Making sense

Anne Lamott, on writing ...

"We are a species that needs and wants to understand who we are. Sheep lice do not seem to share this longing, which is one reason why they write so little. But we do. We have so much we want to say and figure out.”

Thursday, July 23, 2015

Dangit, Harper

I was excited to get it; I was disappointed to read it. The much anticipated "follow up" to Harper Lee's To Kill a Mockingbird is no follow-up at all; rather, Go Set a Watchman is the rough draft of Lee's famous (iconic) work -- before editors, Lee's rewrites, and Capote (I dare say) got to it. I'd been hoping for a completely different book, or a stand-on-its-own sequel. Sadly, Watchman is a lumpy, disconnected "collection" of small-town vignettes --no plot, really, unless you count the angry politicizing the young adult Jean Louise (fresh out of New York, back home for a visit) hurls at her father, her suitor, her Uncle Jack and her Aunt Alexandra.
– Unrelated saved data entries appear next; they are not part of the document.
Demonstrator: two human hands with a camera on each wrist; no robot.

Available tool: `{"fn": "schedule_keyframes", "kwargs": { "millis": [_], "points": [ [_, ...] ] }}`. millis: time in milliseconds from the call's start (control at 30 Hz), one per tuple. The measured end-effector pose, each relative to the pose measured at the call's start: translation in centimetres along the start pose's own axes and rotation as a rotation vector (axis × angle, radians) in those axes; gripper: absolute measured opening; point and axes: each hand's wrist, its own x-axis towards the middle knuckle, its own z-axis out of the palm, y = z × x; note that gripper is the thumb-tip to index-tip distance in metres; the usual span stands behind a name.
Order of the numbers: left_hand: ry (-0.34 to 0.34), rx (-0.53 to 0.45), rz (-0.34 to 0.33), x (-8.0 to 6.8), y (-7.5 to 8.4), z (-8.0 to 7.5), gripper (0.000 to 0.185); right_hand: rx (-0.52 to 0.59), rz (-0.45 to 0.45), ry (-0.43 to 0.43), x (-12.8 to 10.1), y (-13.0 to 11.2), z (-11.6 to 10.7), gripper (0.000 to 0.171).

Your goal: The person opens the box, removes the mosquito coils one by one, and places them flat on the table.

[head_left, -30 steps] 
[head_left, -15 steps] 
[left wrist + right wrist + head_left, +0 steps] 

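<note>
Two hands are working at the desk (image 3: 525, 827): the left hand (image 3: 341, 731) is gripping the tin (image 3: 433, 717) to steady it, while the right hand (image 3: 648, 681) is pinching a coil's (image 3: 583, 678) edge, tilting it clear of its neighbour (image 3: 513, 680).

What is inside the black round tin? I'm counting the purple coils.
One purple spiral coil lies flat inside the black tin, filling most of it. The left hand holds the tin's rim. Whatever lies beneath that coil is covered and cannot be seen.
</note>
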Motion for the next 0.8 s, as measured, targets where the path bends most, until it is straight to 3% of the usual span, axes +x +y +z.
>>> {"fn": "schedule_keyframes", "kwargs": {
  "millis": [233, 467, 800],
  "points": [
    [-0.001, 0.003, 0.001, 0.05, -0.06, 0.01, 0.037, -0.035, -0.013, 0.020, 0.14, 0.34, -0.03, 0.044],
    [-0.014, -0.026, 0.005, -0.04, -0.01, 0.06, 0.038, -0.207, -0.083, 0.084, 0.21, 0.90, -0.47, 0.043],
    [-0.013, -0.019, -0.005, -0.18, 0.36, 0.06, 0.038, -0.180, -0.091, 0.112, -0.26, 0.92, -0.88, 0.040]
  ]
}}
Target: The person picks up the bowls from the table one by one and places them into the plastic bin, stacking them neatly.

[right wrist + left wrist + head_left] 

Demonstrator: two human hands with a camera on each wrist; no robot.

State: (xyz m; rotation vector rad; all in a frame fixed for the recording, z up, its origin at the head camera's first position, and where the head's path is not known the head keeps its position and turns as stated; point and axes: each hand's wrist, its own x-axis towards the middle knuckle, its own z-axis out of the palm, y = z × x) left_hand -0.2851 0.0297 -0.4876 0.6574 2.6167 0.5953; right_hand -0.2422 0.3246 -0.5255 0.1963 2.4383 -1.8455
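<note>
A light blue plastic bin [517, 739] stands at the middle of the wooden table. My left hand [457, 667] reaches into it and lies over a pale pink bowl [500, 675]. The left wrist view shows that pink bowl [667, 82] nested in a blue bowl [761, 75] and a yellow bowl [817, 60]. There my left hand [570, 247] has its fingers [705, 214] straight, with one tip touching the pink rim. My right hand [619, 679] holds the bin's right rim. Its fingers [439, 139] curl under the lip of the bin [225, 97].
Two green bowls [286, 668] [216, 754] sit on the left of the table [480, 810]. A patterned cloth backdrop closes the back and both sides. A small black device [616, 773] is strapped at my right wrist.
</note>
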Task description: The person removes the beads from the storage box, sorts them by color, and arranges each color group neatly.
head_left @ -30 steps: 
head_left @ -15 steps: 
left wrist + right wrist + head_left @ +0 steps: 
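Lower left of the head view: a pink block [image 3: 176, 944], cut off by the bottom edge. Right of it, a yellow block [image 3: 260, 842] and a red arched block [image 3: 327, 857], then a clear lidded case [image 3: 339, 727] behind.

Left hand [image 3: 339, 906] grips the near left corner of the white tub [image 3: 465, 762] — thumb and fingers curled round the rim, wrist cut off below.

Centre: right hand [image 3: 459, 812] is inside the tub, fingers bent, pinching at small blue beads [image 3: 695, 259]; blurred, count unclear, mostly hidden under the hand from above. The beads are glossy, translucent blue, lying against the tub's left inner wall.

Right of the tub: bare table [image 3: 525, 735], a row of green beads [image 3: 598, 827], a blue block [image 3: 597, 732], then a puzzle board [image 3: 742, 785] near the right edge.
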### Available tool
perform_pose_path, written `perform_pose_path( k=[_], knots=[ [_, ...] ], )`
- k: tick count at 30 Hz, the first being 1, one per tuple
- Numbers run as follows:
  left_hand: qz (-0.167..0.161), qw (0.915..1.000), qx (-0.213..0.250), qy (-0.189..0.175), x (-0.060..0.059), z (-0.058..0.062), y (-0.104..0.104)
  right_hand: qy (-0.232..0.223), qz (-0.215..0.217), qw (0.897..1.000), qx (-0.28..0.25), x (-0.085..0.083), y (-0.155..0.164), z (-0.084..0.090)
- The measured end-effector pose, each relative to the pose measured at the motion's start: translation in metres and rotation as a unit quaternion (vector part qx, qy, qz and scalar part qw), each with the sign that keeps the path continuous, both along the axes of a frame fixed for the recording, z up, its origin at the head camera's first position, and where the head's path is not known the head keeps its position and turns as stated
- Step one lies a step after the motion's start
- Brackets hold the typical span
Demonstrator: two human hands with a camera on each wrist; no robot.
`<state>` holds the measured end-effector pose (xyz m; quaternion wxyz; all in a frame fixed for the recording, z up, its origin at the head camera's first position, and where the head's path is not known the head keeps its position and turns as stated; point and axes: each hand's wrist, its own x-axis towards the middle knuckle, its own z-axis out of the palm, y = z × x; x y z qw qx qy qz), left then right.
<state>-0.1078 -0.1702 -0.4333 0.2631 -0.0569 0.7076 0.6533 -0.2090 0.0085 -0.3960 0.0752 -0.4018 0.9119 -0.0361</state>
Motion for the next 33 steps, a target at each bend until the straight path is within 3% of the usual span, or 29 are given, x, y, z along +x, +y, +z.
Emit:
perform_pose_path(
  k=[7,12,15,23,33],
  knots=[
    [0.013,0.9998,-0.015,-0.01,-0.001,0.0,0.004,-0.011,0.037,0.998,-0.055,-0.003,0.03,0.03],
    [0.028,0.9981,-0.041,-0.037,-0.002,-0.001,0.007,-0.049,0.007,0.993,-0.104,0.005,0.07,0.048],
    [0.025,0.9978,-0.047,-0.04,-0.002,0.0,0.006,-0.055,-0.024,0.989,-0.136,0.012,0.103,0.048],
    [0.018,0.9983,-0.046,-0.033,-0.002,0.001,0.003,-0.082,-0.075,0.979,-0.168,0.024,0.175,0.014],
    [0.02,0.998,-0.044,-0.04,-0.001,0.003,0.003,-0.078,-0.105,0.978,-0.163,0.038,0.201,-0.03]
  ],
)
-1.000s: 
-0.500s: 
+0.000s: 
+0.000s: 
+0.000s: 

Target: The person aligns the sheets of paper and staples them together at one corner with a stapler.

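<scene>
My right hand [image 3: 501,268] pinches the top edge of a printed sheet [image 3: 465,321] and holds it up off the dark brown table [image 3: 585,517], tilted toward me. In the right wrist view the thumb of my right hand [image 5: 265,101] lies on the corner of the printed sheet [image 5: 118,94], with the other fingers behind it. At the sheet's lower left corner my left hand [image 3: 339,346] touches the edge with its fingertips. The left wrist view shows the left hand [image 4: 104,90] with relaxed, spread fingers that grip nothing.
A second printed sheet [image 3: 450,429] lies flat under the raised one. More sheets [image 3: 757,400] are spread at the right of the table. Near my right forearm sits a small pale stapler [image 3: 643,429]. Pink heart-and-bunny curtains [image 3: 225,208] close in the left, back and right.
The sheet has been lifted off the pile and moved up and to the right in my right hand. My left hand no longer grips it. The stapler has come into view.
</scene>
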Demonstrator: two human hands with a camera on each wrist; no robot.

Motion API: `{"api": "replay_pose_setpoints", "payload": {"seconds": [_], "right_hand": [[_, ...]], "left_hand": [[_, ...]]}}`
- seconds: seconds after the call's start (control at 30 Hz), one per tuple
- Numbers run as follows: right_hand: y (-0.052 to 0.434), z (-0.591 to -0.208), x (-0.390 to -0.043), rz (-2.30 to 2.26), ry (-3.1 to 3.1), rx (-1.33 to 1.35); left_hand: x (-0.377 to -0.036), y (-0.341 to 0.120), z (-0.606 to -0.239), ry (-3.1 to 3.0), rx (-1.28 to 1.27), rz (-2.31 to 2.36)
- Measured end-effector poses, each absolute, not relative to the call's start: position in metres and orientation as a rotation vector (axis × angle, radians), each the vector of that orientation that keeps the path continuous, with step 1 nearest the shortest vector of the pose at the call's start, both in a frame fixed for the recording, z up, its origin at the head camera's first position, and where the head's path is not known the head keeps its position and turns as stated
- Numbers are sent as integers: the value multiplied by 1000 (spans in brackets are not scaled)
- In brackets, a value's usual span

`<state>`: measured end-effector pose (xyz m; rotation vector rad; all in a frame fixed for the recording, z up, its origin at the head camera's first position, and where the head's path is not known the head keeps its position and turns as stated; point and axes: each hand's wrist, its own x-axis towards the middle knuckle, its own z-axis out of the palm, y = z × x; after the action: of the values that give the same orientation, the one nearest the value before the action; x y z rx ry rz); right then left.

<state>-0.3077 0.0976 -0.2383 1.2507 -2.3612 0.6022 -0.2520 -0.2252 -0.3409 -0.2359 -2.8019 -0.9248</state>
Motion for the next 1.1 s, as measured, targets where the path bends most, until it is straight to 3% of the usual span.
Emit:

Go Set a Watchman wasn't published before now because it wasn't a well-developed, interesting, memorable read. The only reason it's being published now is to sell millions of copies to Mockingbird fans who were excited to discover their beloved Harper Lee had written something --anything -- else, even if this something else turned out to be a novice writer's first (polished) draft. Go Set a Watchman isn't horrible. It just isn't very good.